Maxwell School, Syracuse University

J. Milton Yinger


Ethnicity: Source of Strength? Source of Conflict?
State University of New York Press,1994

 


J. Milton Yinger - Ethnicity

Synopsis 

Almost without exception, the societies of the world are multiethnic.  The decline of empires, the appearance of new states, the expansion of communication networks, demographic trends, the weakening of the legitimacy of state authority have brought ethnic relations into the spotlight.
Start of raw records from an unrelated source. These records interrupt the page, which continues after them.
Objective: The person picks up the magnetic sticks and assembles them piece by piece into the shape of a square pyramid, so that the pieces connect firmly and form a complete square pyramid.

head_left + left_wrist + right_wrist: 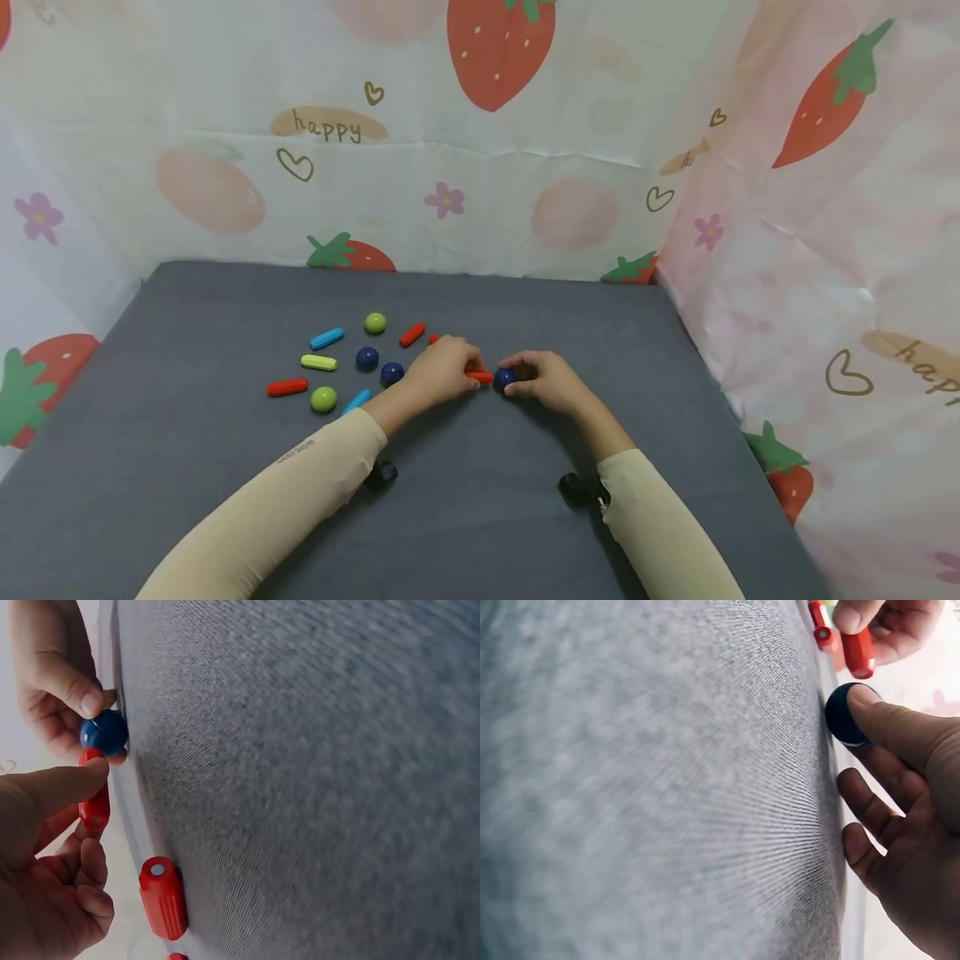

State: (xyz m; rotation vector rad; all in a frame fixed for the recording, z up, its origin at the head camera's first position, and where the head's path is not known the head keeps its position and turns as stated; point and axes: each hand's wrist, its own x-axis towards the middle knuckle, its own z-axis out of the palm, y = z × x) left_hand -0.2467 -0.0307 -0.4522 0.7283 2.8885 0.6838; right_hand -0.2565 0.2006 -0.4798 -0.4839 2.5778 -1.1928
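Observation:
Near the middle of the table, my left hand (444, 368) pinches a red magnetic rod (480, 377) between thumb and fingers. A metal dot shows in the rod's end in the left wrist view. My right hand (553, 382) holds a dark blue ball (504, 380) between thumb and fingers, close over the grey cloth. Rod end and ball face each other, with a narrow gap in the right wrist view. Another red rod (163, 898) lies on the cloth beside my left hand, mostly hidden behind it in the head view.
Left of my hands lie two green balls (323, 399), two dark blue balls (367, 359), a yellow rod (318, 362), blue rods (327, 338) and more red rods (287, 387). My left forearm partly covers one blue rod (357, 401). A printed curtain (480, 192) borders the grey table (480, 533).

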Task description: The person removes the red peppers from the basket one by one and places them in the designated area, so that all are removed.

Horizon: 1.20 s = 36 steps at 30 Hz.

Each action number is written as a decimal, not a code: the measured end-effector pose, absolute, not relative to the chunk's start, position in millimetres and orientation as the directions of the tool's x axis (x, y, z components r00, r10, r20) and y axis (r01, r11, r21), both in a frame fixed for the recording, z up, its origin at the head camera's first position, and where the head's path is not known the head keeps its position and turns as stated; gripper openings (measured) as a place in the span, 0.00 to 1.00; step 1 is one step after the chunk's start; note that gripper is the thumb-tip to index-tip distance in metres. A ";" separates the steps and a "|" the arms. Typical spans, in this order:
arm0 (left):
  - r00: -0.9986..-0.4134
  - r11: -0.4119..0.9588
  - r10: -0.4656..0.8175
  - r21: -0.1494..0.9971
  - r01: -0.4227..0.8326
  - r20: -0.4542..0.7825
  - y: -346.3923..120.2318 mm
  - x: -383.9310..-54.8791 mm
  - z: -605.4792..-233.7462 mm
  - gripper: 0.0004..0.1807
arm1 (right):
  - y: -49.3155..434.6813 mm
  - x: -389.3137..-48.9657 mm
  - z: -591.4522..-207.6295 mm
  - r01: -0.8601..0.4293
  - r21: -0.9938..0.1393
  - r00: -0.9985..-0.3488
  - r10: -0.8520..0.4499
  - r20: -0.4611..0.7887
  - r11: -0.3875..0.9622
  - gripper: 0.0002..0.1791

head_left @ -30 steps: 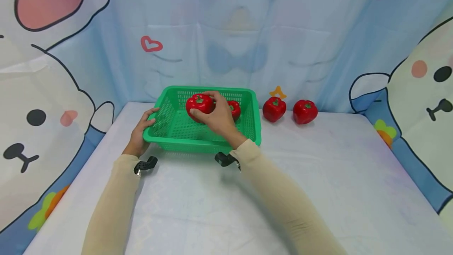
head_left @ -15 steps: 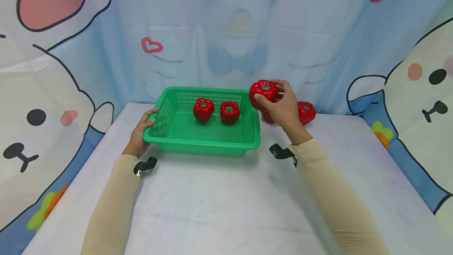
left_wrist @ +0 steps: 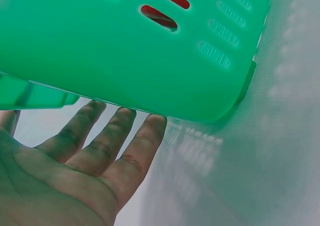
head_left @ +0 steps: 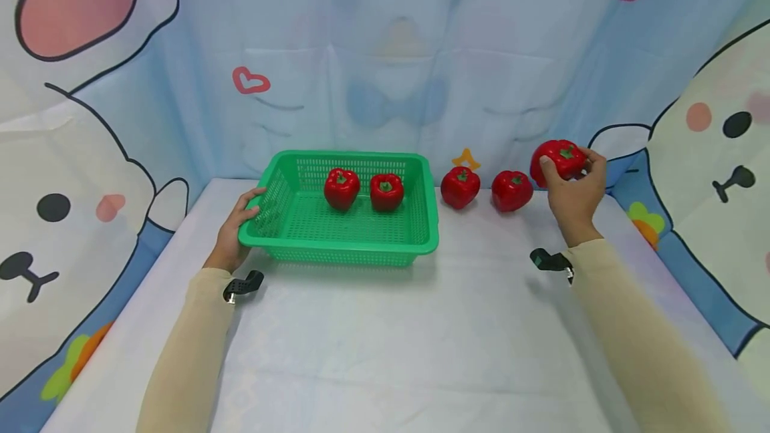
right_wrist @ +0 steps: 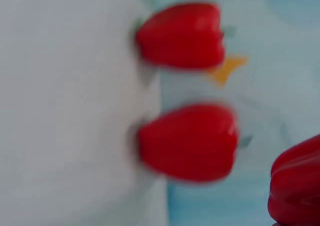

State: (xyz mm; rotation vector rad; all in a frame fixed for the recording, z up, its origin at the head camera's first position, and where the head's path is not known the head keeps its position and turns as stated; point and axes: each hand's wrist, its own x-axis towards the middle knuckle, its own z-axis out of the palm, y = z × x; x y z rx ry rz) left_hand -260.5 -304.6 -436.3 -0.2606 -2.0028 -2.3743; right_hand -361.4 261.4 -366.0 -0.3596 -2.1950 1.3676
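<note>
My right hand [head_left: 571, 176] grips a red bell pepper [head_left: 558, 156] above the table's far right, just right of two red peppers [head_left: 460, 186] [head_left: 511, 190] that stand in a row on the table. The right wrist view shows those two peppers [right_wrist: 182, 36] [right_wrist: 187, 141] blurred, with the held pepper [right_wrist: 295, 186] at its lower right edge. A green slotted basket [head_left: 337, 252] holds two more red peppers [head_left: 341, 188] [head_left: 386, 192]. My left hand [head_left: 237, 227] holds the basket's left front corner, thumb on the rim, its fingers [left_wrist: 132, 151] straight against the basket's wall [left_wrist: 125, 51].
A pale blue cloth covers the table [head_left: 385, 339]. A cartoon-printed fabric backdrop [head_left: 391, 72] stands close behind the peppers and along both sides. The table's right edge runs just beyond my right hand.
My right hand lifted a pepper out of the basket and carried it right, past the two peppers on the table. My left hand stayed on the basket's corner.
</note>
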 end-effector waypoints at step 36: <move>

The purpose of this book is to develop analytical tools, concepts, perspectives that can be used in a wide variety of circumstances, contributing not only to our understanding, but also to humane policies.  The author develops clear and reasonable usages for the central terms:  ethnic group, nation, race, pluralism, assimilation, and dissimilation, among others.  He documents the range of experiences covered in discussions of ethnicity.  Ethnic differences are involved in some of the world’s most intractable conflicts.  They are also experienced as the source of the most satisfying and the most essential aspects of life.

Endorsement

             “Yinger is one of the world’s leading authorities on this subject; and this book provides a valuable distillation of his work and thought on this critical issue.  I like most, as I have for years in Yinger’s writing, his original thinking on both the macro- and micro-topics of the subject.  This book is not a mere rehash of what is known in the field.  It offers fresh, eve sometimes contrasting, viewpoints to the accepted wisdom in the field.”  T. F. Pettigrew, University of California, Santa Cruz.

Review 

“In all his discussions, the approach is carefully analytical, reflecting a skillful mind of an accomplished sociologist. Of special value are Yinger's graphic representations of many issues discussed. There is also ample reference to statistics. Yinger, however, does not limit himself to invoking only sociological literature in the espousal of his arguments. He brings in ideas from historians, philosophers, literary works and even, in a few cases, poetry—an approach that only a senior sociologist can afford. This makes for interesting reading.” Wsevolod W. Isajiw, International Migration Review, Spring 1996, pp. 335-338.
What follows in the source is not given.